## Task item
Your answer should consist of the lines holding "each", copied from the material below.

*** Opening of Collected data ***

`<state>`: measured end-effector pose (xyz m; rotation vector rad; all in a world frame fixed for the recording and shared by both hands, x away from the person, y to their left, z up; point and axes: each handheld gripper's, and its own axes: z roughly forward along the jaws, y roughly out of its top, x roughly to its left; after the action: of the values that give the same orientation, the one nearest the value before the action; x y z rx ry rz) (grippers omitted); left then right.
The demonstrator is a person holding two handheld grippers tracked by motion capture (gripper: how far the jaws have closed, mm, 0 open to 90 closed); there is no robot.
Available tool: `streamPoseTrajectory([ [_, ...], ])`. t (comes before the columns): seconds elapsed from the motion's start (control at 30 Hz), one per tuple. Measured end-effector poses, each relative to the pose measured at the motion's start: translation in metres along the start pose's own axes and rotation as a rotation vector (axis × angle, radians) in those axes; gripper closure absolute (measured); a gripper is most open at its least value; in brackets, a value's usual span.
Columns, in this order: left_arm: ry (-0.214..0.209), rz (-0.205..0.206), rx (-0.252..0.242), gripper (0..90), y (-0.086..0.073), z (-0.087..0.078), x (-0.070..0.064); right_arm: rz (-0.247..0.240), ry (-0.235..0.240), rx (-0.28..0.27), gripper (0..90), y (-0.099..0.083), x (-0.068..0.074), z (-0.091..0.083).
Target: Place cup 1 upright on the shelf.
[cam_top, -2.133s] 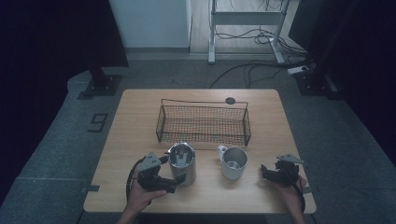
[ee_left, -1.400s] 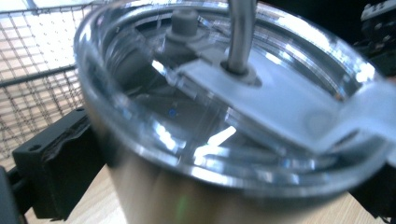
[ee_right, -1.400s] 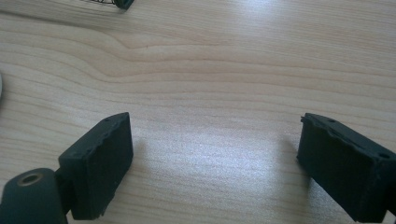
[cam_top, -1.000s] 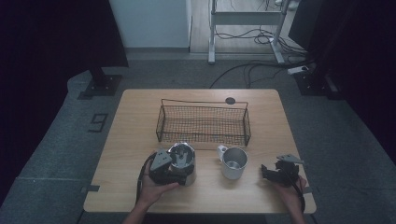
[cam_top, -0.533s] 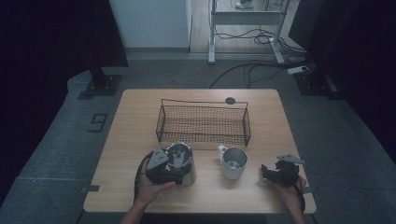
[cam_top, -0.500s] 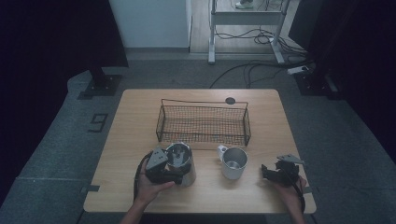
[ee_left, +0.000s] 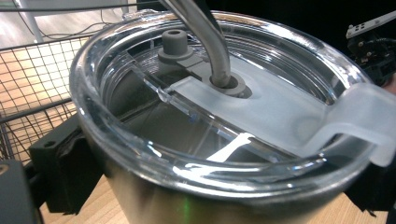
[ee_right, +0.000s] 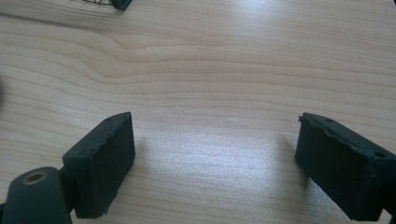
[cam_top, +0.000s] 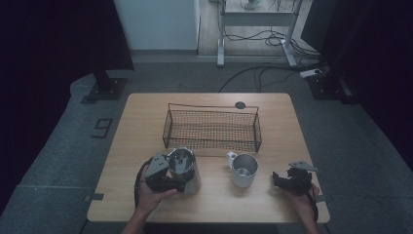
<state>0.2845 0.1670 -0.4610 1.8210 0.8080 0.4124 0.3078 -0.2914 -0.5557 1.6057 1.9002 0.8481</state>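
L tool (cam_top: 176,176) clamped, hand low-left; R tool (ee_right: 215,163) jaws apart.

Left gripper (cam_top: 171,176) pressed up against the steel tumbler (cam_top: 187,169) near the front-left of the desk (cam_top: 141,122), fingers on either side of its body; the tumbler stands upright just in front of the wire basket (cam_top: 212,128); a metal mug (cam_top: 243,169) sits to its right, apart from it; right gripper (cam_top: 288,181) rests low at the desk's front-right, well clear of the mug.
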Motion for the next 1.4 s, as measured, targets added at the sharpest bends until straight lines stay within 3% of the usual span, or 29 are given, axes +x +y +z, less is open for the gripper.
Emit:
streamPoseTrajectory([
  [1.4, 0.008, -0.012, -0.029, 4.1, 0.030, -0.010, 0.008, 0.002, -0.003, 0.000, 12.3, 0.000, 0.000, 0.000],
])
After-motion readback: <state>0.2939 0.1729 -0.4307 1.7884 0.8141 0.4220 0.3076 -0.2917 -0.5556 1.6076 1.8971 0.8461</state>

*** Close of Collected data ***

## Task answer
`<state>`: measured end-effector pose (xyz m; rotation vector rad; all in a world frame fixed for the recording and shared by both hands, x away from the person, y to their left, z up; point and axes: each handheld gripper's, and its own axes: z roughly forward along the jaws, y roughly out of its top, x roughly to its left; after the action: of the values that give the same orientation, the one nearest the value before the action; x y z rx ry rz) (grippers omitted); left then right.
Available tool: `streamPoseTrajectory([ [_, ...], ])`. t (comes before the columns): seconds elapsed from the motion's start (control at 30 Hz), one per tuple. Measured end-effector poses, each relative to the pose measured at the motion's start: translation in metres along the start pose's own axes and rotation as a rotation vector (axis × angle, radians) in those axes; gripper closure absolute (measured); a gripper is most open at its least value; in brackets, a value's usual span.

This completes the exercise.